§ Your assignment: All that is wanted is the span of lines from the one with "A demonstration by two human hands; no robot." to the last line of the data, copied exactly.

(The records Opens)

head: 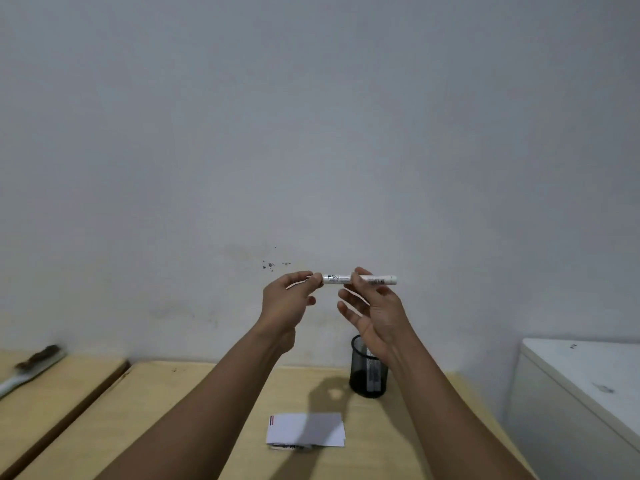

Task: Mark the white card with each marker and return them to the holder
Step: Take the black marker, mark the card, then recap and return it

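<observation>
I hold a white marker [360,279] level in the air in front of the wall, well above the table. My right hand [375,311] pinches its barrel between thumb and forefinger, other fingers spread. My left hand [287,301] grips the marker's left end, where the cap would be; the fingers hide that end. Below on the wooden table lies the white card [306,430], with red and blue marks at its top left corner and dark marks along its near edge. A black mesh holder [367,368] stands behind the card, partly hidden by my right wrist, with pale markers inside.
A second wooden table [52,393] adjoins at the left, with a brush [31,367] lying on it. A white cabinet [585,393] stands at the right. The grey wall rises directly behind the table.
</observation>
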Motion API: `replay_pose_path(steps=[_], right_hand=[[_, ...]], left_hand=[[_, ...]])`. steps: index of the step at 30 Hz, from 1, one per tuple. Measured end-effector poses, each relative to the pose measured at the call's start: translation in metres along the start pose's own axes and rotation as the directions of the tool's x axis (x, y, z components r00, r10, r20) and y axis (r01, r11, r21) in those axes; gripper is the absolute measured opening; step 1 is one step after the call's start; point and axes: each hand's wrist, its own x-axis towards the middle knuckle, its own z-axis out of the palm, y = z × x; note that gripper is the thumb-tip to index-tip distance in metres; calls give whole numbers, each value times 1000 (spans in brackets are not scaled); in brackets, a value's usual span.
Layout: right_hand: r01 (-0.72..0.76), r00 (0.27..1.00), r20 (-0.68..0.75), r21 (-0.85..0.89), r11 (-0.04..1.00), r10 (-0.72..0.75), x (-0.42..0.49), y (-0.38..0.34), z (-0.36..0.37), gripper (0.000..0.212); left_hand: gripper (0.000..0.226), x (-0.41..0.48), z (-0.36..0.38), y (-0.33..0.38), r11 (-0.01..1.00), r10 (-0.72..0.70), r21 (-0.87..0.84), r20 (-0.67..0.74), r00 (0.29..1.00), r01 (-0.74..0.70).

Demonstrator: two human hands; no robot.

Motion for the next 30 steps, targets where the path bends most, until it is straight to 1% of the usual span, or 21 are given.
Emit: replay_pose_path(steps=[3,5,8,10,13,15,20,24,27,30], right_hand=[[-4,1000,23,-49,999,5,-15,6,14,10],[-1,999,41,-34,999,2,-24,9,20,10],[2,998,69,-10,1000,-1,-32,11,24,9],[17,997,76,-11,1000,-16,-31,11,25,7],[42,996,77,-27,999,-40,-34,16,24,8],[25,995,95,-62,998,-19,-48,29,33,8],[80,990,123,-66,995,-71,-50,32,24,13],[106,976,208,-161,981,-72,-50,37,15,18],[96,968,248,-241,966,-34,-48,43,9,24],[85,962,271,-304,949,0,-44,50,0,30]], left_hand=[[27,-18,-7,0,1000,-20,-5,4,1000,20],[21,-27,-12,0,997,-63,-37,13,998,64],[12,-31,-17,2,978,-149,-144,32,988,152],[8,-29,-18,4,973,-158,-168,19,987,159],[7,-30,-19,2,980,-150,-128,14,989,150],[7,-38,-39,-2,976,-167,-145,-23,986,162],[10,-37,-41,-4,974,-211,-89,5,977,211],[16,-33,-44,-8,963,-267,-53,-5,964,266],[19,-29,-48,-17,953,-301,-45,-25,953,299],[24,-24,-54,-28,959,-283,-20,-80,956,282]])
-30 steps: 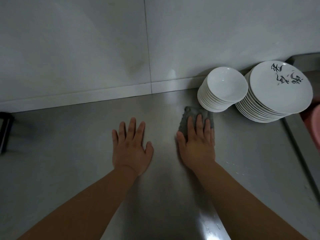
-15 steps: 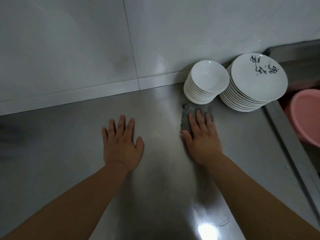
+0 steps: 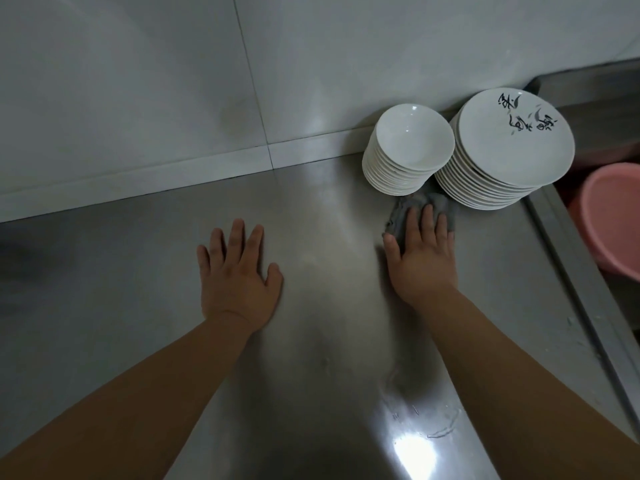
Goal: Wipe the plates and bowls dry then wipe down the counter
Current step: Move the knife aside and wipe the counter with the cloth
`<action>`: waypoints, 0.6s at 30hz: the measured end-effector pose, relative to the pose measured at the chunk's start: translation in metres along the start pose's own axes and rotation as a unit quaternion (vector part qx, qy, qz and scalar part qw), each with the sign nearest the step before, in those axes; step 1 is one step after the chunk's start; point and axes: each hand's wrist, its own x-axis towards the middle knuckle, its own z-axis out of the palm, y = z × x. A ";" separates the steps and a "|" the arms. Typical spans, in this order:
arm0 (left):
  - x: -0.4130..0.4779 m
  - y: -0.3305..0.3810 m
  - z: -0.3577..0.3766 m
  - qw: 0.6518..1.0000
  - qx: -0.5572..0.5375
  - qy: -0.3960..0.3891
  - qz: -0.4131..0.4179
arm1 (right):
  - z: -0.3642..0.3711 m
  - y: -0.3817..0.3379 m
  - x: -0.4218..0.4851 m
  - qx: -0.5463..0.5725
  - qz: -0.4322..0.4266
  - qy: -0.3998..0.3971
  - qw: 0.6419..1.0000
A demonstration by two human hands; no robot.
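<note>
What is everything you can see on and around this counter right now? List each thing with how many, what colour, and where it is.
Bowls: one stack, white, back of the counter against the wall.
Plates: one stack, white, top one with black brush marks, right of the bowls.
Cloth: one, grey, on the counter at the foot of both stacks.
Counter: one, steel grey, fills the lower frame.
Basin: one, pink, beyond the counter's right edge, partly cut off.
Wall tiles: several, white, behind the counter.
Water streaks: a few, clear, near the bottom by the glare.
Left hand: flat on the bare counter.
Right hand: pressing flat on the cloth.
</note>
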 end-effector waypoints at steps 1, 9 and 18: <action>0.000 0.000 0.000 1.000 -0.003 0.001 -0.001 | 0.001 0.001 -0.001 -0.004 -0.001 0.000 1.000; 0.000 0.000 0.002 1.000 -0.007 0.005 -0.005 | 0.002 -0.001 0.040 -0.011 0.037 0.022 0.999; -0.001 -0.001 -0.001 1.000 -0.011 -0.005 0.009 | 0.011 -0.043 -0.086 -0.012 -0.004 -0.055 0.998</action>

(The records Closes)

§ Response below:
A demonstration by two human hands; no robot.
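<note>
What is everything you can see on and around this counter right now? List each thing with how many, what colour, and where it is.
Bowls: one stack, white, back of the counter against the wall.
Plates: one stack, white, top one with black brush marks, right of the bowls.
Cloth: one, grey, on the counter at the foot of both stacks.
Counter: one, steel grey, fills the lower frame.
Basin: one, pink, beyond the counter's right edge, partly cut off.
Wall tiles: several, white, behind the counter.
Water streaks: a few, clear, near the bottom by the glare.
Left hand: flat on the bare counter.
Right hand: pressing flat on the cloth.
</note>
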 end-effector waypoints at steps 1, 9 and 18: <action>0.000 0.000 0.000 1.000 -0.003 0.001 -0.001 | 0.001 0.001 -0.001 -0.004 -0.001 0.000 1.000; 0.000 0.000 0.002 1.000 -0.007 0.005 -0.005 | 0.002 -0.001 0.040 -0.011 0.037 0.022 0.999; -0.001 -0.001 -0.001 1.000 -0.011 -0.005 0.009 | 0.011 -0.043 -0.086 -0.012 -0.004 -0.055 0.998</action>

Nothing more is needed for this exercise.